Notes on Canvas

Eight thirty.

It’s very foggy out there; the treetops are lost in the mist. It helped me yesterday to play my bass guitar in the afternoon. This took my mind off of other worries, like being in musical limbo for a while. Music does give a reprieve from everyday life, as Schopenhauer observed in his philosophy long ago. I don’t play as well as I used to; it often sounds like a person with schizophrenia tossing notes out there, paint thrown on a canvas. Random and dissonant but still cathartic for me. The amplifier I bought almost a year ago for $300 sounds like, well, $300. You get what you pay for. When I was in a band last summer I couldn’t understand why the other guys didn’t invest more in their music gear.

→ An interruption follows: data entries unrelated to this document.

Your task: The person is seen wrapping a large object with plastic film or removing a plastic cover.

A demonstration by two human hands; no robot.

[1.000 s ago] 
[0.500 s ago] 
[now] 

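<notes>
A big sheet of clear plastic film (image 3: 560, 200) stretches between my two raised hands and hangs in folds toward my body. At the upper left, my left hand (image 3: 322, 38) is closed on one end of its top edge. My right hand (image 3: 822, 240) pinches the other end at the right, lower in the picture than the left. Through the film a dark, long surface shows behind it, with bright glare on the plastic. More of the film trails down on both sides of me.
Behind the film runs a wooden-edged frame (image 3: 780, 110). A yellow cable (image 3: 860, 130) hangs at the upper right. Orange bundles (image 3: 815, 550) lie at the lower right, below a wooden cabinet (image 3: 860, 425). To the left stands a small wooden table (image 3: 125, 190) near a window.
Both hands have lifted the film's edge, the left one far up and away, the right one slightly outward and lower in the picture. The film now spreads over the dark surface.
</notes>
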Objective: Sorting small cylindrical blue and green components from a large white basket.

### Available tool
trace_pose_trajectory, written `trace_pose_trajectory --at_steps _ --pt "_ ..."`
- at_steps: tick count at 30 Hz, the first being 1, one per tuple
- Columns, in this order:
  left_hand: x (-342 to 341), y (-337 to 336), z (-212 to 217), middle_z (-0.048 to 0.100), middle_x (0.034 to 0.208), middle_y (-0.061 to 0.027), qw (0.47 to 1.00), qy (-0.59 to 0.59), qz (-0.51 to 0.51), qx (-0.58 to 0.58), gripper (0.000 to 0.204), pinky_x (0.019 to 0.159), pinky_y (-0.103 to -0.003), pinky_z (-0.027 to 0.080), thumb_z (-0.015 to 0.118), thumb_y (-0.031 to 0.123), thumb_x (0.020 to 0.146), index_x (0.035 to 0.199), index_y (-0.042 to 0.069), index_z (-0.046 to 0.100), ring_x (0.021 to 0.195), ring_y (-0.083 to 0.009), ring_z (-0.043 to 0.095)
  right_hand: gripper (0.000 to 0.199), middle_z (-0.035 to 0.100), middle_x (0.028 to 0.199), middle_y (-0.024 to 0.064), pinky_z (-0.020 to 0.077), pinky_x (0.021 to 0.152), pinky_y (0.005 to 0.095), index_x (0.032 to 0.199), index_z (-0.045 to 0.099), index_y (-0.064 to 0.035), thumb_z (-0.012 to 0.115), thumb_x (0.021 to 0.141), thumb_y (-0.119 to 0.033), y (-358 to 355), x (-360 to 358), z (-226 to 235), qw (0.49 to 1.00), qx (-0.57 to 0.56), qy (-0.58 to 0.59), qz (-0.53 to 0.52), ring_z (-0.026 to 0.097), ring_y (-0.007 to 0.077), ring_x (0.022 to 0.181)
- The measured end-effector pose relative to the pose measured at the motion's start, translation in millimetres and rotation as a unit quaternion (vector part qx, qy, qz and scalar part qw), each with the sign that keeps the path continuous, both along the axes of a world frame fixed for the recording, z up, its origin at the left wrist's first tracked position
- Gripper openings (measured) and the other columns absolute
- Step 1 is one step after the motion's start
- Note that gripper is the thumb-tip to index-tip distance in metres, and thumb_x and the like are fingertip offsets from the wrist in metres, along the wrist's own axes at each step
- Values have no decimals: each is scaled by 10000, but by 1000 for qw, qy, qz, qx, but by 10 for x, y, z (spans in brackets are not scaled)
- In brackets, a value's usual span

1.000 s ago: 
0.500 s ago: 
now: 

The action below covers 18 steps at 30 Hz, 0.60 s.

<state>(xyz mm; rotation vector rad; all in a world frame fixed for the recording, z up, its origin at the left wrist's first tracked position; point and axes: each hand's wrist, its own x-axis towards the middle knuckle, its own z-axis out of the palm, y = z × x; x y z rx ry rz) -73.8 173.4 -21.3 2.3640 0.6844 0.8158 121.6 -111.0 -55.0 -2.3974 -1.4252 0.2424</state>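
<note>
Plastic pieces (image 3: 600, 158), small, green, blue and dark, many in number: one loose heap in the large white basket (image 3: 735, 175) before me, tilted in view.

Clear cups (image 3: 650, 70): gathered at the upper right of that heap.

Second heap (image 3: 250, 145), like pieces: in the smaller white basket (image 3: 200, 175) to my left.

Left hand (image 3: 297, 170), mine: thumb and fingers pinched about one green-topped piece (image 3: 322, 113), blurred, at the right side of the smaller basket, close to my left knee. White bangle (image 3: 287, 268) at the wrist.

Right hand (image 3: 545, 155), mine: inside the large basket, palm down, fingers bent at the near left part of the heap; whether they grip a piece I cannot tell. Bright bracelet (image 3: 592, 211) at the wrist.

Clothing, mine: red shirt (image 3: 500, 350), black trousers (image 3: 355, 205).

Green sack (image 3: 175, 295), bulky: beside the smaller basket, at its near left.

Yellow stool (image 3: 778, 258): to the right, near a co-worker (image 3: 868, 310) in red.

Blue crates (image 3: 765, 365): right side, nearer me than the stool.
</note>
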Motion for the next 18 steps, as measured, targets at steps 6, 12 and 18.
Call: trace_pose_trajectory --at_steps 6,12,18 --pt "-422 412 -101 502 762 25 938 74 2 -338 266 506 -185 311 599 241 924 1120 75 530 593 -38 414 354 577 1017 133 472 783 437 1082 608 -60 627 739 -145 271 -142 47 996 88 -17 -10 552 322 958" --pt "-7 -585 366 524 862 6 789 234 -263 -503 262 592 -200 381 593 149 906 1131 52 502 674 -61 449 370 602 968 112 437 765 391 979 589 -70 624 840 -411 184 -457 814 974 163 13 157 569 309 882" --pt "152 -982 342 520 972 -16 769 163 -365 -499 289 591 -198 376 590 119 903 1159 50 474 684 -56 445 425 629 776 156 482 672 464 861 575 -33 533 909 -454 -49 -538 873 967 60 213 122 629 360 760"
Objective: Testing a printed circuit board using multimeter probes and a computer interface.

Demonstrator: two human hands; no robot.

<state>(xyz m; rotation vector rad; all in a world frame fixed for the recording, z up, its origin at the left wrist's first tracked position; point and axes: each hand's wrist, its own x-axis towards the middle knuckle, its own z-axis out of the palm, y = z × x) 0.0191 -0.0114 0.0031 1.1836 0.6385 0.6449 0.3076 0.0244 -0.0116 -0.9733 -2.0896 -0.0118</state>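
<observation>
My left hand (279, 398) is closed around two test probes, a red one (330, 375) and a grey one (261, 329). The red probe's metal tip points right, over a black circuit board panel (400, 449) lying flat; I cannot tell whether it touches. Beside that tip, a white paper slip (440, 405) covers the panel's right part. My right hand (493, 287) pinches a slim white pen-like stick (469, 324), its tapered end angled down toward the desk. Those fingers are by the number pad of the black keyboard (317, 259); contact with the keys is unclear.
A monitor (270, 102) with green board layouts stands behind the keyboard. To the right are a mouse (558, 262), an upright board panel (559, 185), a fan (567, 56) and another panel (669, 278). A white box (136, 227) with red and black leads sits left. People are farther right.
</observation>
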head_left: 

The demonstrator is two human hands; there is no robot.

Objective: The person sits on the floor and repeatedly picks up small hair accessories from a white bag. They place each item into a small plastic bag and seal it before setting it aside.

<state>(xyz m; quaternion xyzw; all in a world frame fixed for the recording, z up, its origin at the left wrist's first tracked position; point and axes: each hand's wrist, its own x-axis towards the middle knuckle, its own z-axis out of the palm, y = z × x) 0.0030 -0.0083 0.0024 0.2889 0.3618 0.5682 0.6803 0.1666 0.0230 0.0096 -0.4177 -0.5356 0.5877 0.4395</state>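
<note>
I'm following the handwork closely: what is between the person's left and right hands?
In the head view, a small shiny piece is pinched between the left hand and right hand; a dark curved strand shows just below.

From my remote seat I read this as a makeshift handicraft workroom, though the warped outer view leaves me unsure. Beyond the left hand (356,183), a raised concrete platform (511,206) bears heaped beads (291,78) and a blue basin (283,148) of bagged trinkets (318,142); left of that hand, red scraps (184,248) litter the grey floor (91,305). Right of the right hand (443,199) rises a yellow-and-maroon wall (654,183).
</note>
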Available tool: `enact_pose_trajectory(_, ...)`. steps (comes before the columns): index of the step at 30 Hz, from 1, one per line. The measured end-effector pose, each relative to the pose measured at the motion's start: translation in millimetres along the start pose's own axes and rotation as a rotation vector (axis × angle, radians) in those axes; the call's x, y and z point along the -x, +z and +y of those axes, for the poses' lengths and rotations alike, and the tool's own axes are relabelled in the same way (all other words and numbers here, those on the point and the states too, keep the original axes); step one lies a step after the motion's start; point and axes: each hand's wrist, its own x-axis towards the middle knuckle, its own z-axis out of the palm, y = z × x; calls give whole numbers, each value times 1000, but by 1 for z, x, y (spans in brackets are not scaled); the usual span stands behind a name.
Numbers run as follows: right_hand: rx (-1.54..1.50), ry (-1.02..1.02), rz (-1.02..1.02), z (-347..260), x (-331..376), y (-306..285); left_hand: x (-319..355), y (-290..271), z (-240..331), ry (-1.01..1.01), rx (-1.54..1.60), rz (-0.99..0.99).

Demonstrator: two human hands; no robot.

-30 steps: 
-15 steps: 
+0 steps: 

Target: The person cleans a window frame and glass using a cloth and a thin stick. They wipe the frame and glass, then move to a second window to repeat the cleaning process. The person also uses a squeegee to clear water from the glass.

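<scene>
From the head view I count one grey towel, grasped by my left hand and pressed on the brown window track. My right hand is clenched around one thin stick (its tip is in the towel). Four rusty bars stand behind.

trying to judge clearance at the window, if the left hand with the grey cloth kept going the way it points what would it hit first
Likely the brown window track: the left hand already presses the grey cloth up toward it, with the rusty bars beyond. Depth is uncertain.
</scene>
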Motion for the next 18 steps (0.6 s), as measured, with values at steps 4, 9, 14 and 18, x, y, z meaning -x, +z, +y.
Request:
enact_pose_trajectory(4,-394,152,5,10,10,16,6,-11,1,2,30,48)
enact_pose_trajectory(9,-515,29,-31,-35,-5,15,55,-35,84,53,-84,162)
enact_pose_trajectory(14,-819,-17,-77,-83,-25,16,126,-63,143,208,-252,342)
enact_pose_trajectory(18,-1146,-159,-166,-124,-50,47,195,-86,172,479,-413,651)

It was their code of ethics as working class people not to show off with their instruments. I broke this rule with them several times; not showing off, but just trying to be professional. Anyway, the new amp isn’t so great, and I could’ve saved my money for something else.

Quarter after nine. Everything passes, and nothing is ever permanent. I’ve heard good things about Ursula Le Guin but I don’t know which novel to start with. Doubtless her feminist perspective will be different from the male authors I’m used to, even from the Christian tradition and everything plunked down by men over the ages. I don’t remember when I read The Farthest Shore; if it was last spring or the year before. I thought it was good, the way it treated death as a natural part of life, and the greed for more than this was a kind of evil. She was an Oregonian, living in Portland, I think.